Mais do que uma unidade de assistência médica e social, o Cara se firmou como um combatente aos preconceitos que atingem vítimas da radiação. Uma delas é Silvia Nunes Borges, paciente da instituição. Borges viu a casa em que cresceu ser demolida em 1987, quando tinha apenas 8 anos, por conta da contaminação radiológica. Ela relata que, mesmo morando fora de Goiás, foi alvo de olhares preconceituosos: “Morei cinco anos no Pará. Quando falo que fui vítima do Césio-137, as pessoas assustam e parecem nem acreditar. Isso não é só no Pará. Aqui em Goiânia há pessoas que miram com esse olhar”, revela.
Memórias
Na época da tragédia, os olhos do Brasil estavam voltados para Goiânia. O episódio foi motivo de comoção nacional. Em todo o território nacional, pessoas se solidarizaram com a dor que sofria a capital goiana, outras, inclusive, foram voluntárias e vieram a Goiás para contribuir. Ênio Freire é engenheiro e trabalhou na demolição de prédios e estruturas irradiadas pelo Césio-137 e relembra a chegada dos advindos de outras regiões do país: “A presença voluntária de intelectuais e artistas em visitas motivacionais às equipes de trabalho e locais de confinamento radioativo de pacientes. Chegavam de várias partes do Brasil, trazendo afeto e esperança”, conta.

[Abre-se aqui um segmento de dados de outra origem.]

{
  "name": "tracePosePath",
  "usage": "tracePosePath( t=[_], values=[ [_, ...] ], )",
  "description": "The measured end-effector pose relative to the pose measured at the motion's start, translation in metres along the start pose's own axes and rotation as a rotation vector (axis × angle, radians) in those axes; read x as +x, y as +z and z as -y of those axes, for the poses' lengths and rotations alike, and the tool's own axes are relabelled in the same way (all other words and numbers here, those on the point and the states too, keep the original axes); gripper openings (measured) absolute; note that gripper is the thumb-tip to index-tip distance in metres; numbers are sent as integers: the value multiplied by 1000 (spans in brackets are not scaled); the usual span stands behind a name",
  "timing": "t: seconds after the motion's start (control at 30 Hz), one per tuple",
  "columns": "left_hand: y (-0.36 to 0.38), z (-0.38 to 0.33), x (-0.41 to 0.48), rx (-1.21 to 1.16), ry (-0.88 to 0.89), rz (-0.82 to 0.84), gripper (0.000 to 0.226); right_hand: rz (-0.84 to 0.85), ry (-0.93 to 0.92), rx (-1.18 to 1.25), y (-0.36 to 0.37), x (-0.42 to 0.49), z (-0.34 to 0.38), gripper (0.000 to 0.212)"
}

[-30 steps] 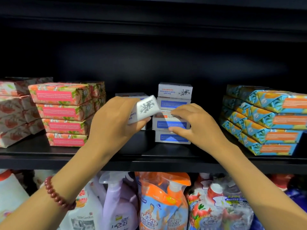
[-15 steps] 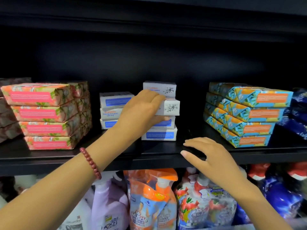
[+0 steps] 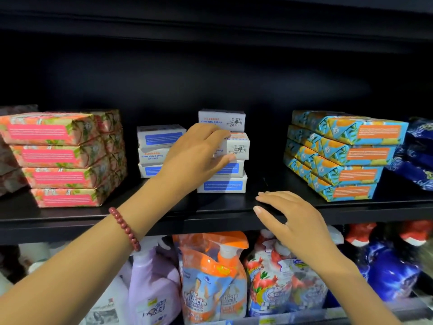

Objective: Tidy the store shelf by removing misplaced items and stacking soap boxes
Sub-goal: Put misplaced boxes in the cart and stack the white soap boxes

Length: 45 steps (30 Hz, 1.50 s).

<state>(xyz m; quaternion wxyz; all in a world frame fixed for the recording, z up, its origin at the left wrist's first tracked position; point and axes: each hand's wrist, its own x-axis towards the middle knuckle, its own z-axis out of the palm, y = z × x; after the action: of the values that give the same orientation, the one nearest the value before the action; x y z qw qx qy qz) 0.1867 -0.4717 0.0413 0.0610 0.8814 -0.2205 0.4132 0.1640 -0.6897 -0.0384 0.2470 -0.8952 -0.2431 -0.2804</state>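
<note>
Well, along the black shelf [image 3: 70, 215] the goods sit back from the front lip, leaving a bare strip of board in front of every stack. At the far left stand the pink wrapped soap packs [image 3: 54, 158], four high in the front column, with more of the same packed behind; the lowest pack lies nearest the lip. A narrow dark gap separates them from the left white stack [image 3: 159, 141], three goat's milk soap boxes high. The left hand [image 3: 196, 158], a red bead bracelet [image 3: 125, 228] on its wrist, reaches across the right side of that stack to the right white stack [image 3: 222, 185], where four boxes show. Its fingers curl over the top of the second box [image 3: 237, 147] from the top and the thumb presses against its front, so the hand pinches this box. The box juts to the right past the ones above and below it. Right of this stack lies the widest open stretch of board. The right hand [image 3: 290, 215] rests at the lip there, fingers spread and nearly straight, holding nothing. Beyond it the blue-and-orange soap packs [image 3: 360, 160] rise four layers high, and dark blue packs [image 3: 419, 148] crowd the right margin. Below, spray bottles and refill pouches [image 3: 210, 277] fill the lower shelf.
</note>
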Motion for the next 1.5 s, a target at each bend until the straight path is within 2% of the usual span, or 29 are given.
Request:
tracePosePath(
  t=[0.1, 0.2, 0.27, 0.33, 0.43, 0.57, 0.73, 0.83, 1.0, 1.17, 1.27, 1.4, 1.5],
  values=[
    [-12, 6, -21, -34, -79, -76, 53, -15, 2, 55, 0, 2, -1, 45],
    [-24, 18, -55, -21, -157, -121, 50, -220, -73, 160, 0, 7, 9, 29],
    [-28, 27, -79, -17, -204, -88, 52, -336, -170, 193, 0, 15, 28, 25],
    [-31, 35, -99, -45, -260, 22, 57, -367, -255, 216, 5, 27, 51, 25],
    [-36, 43, -119, -71, -282, 173, 62, -344, -363, 220, 17, 50, 87, 25],
    [-44, 50, -134, -71, -282, 220, 64, -281, -459, 203, 38, 85, 129, 26],
    [-51, 54, -144, -87, -278, 250, 66, 26, -350, -104, 64, 132, 160, 28],
    [-51, 56, -148, -70, -260, 213, 59, 106, -250, -321, 77, 153, 165, 35],
    [-47, 56, -149, -56, -243, 176, 53, 3, -233, -381, 90, 154, 164, 37],
    [-46, 57, -149, -74, -238, 175, 53, -119, -273, -305, 91, 151, 163, 45],
    [-45, 57, -149, -69, -242, 172, 53, -176, -352, -264, 88, 149, 163, 40],
    [-45, 56, -149, -56, -236, 156, 51, -297, -489, -135, 76, 140, 161, 33],
    [-45, 56, -149, -59, -233, 157, 51, -318, -486, 29, 58, 130, 160, 34]
  ],
)
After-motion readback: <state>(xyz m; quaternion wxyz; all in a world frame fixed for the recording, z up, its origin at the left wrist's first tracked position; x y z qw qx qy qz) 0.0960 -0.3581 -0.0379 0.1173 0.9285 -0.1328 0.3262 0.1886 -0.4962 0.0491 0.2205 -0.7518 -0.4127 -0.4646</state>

Emocionado, Freire lembra que sua amada Goiânia sofreu também com preconceito ao redor do país, mas destaca que os voluntários e artistas ajudaram na desconstrução da imagem negativa da cidade: “Ajudaram na fase de rejeição do Estado de Goiás, seu povo e seus produtos, em função do acidente. O compositor Moacir Franco fez uma música para levantar o moral do povo goiano: Eu amo Goiânia… Goiânia me ama. Tocava o dia todo, no Brasil inteiro. Ajudou bastante”, afirma.
O senhor Ênio Freire diz que prefere manter as boas reminiscências para apagar o fantasma vivido na época. Mesmo com o medo nas ruas, o engenheiro revela que nunca olhou diferente para pessoas irradiadas. No exemplo de Freire, o diretor do CARA alega que a unidade tem atuado para quebrar preconceitos: “Ninguém vai pegar radiação por estar ao lado de uma das vítimas. Existe uma preocupação na secretaria em desmistificar a questão”, garante.
Hoje, o maior acidente radiológico do mundo tem quase três décadas. Entretanto, as cicatrizes jazerão para sempre na história de Goiânia. Resta ao Estado cuidar da assistência das vítimas e cabe à população fiscalizar tais ações, além de acolher as pessoas que mais sofreram com a irresponsabilidade dos mantenedores do Instituto Goiano de Radioterapia.